# [Description of the task]
Copy each line from the data that has the word "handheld" in it.

# [Excerpts from a dataset]
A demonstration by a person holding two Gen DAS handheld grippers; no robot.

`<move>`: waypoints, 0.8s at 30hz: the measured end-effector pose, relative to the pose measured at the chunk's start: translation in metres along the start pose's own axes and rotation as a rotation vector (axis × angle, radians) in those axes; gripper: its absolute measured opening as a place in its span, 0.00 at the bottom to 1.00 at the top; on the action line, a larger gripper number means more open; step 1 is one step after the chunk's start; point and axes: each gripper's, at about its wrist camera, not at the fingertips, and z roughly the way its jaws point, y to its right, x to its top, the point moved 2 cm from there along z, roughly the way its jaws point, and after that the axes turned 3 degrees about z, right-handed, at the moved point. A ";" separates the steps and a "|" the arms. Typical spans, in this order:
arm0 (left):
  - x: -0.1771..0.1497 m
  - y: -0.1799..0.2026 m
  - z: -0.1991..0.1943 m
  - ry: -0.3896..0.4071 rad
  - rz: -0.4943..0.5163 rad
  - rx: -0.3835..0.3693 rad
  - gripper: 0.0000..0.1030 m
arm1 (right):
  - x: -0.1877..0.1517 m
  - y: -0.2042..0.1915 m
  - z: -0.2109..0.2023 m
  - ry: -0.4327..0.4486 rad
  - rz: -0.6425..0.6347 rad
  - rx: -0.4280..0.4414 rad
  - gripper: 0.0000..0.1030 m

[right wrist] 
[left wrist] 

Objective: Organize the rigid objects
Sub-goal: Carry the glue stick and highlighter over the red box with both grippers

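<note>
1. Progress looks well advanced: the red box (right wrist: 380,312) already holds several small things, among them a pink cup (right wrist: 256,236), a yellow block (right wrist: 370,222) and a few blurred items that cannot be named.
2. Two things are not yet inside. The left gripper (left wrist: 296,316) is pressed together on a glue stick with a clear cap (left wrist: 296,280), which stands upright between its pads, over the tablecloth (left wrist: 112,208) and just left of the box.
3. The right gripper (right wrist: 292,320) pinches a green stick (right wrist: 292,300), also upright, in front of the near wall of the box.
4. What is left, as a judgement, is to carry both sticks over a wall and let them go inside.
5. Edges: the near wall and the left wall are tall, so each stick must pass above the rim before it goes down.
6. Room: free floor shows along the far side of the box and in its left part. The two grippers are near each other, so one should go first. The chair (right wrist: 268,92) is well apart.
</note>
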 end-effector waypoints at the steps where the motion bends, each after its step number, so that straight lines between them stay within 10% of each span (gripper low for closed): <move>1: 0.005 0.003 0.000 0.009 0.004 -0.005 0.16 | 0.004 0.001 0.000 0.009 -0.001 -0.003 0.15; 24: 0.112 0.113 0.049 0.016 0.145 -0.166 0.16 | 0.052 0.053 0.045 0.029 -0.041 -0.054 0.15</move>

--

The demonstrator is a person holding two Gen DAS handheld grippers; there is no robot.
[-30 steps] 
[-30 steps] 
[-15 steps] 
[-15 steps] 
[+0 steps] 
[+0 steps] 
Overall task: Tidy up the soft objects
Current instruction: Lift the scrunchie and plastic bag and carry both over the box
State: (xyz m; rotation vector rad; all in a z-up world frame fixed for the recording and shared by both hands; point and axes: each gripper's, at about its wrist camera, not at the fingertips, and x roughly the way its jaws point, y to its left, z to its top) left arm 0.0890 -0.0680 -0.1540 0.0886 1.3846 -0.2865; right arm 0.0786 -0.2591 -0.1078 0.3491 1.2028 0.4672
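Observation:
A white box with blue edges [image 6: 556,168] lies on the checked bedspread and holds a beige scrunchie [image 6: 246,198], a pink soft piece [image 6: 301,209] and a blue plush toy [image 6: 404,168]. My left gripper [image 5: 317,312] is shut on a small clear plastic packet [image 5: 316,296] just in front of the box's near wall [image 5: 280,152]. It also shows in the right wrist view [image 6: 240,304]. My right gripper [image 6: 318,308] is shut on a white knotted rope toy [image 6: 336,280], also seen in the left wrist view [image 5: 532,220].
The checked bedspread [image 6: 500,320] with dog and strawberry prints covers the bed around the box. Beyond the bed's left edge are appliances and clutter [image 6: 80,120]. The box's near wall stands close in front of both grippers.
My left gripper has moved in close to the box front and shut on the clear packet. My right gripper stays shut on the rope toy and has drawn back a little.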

# [Answer section]
A demonstration by a person holding two Gen DAS handheld grippers; no robot.
The demonstrator is a person holding two Gen DAS handheld grippers; there is no robot.

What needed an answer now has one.